* **Instructions for the task**
What you give must be exactly the lines of the material from the first through the line that contains "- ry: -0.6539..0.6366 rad", inclusive, and no others.

* **Supplied information**
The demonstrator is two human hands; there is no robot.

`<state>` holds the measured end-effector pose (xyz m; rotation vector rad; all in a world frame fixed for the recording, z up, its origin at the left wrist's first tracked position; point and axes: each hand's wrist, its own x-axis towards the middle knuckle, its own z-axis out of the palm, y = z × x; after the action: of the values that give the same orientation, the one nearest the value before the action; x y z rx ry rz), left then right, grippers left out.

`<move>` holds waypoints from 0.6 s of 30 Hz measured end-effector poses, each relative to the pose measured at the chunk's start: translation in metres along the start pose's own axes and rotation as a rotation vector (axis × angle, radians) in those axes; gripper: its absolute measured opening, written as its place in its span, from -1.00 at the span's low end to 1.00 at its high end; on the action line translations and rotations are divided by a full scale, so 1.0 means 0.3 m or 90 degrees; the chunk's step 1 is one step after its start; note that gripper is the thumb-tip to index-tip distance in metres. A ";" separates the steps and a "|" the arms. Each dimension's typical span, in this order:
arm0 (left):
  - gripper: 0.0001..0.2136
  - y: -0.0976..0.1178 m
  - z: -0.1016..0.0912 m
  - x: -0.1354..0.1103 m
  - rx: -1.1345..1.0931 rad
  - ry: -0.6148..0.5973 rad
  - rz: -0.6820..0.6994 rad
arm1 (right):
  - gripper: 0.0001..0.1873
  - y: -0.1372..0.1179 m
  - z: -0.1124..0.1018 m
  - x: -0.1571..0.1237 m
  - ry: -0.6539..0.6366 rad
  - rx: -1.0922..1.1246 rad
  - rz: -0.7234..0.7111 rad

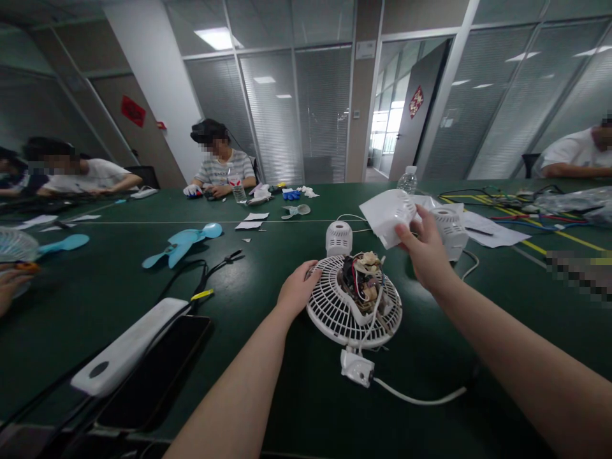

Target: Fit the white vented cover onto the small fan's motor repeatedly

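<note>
A white fan grille (329, 306) lies on the table with its motor and wiring (364, 280) exposed on top. My left hand (297, 292) grips the grille's left rim, fingers closed over the edge. Raised above the table to the right of the grille, my right hand (425, 245) pinches a white plastic fan housing (385, 217) with vent slots. Just behind the grille stands a white vented motor cover (339, 239). Another white vented cover (449, 226) is partly hidden behind my right hand. A white switch box (357, 368) with a cord sits in front of the grille.
To the left are blue fan blades (184, 242), a white power bank-like bar (131, 347), a black phone (155, 373) and cables. A bottle (408, 180), paper sheets (497, 229) and coloured wires (521, 217) lie farther off. Co-workers (222, 166) sit around the table.
</note>
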<state>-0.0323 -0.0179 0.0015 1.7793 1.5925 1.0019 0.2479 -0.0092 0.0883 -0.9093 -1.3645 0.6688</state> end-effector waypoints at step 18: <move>-0.62 -0.024 0.014 0.003 -0.056 0.005 0.005 | -0.55 0.034 -0.032 -0.186 0.034 0.184 0.183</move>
<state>-0.0330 -0.0156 -0.0063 1.7247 1.5237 1.0682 0.2521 -0.0526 0.0509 -0.8890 -1.0639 1.0258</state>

* **Written answer**
The demonstrator is two human hands; there is no robot.

`<state>` holds the measured end-effector pose (xyz m; rotation vector rad; all in a world frame fixed for the recording, z up, its origin at the left wrist's first tracked position; point and axes: each hand's wrist, its own x-axis towards the middle knuckle, its own z-axis out of the palm, y = z × x; after the action: of the values that give the same orientation, the one nearest the value before the action; x y z rx ry rz), left then right, grippers left out.

`<move>` holds waypoints from 0.6 s of 30 Hz measured end-effector poses, each relative to the pose measured at the chunk's start: translation in metres along the start pose's own axes and rotation as a rotation vector (axis × angle, radians) in those axes; gripper: its absolute measured opening, written as its place in its span, from -1.00 at the span's low end to 1.00 at its high end; on the action line translations and rotations are divided by a full scale, so 1.0 means 0.3 m or 90 degrees; the chunk's step 1 is one step after its start; note that gripper is the thumb-tip to index-tip distance in metres. A ";" separates the steps and a "|" the arms. Each dimension's typical span, in this order:
arm0 (left):
  - gripper: 0.0001..0.2136
  - y: -0.0976..0.1178 m
  - z: -0.1016..0.0912 m
  - x: -0.1354..0.1103 m
  - rx: -1.1345..1.0931 rad
  - ry: -0.6148..0.5973 rad
  - rz: -0.6820..0.6994 rad
arm1 (right):
  - gripper: 0.0001..0.1873
  - y: -0.1372..0.1179 m
  - z: -0.1124..0.1018 m
  - x: -0.1571..0.1237 m
  - ry: -0.6539..0.6366 rad

That concludes the output for this exercise.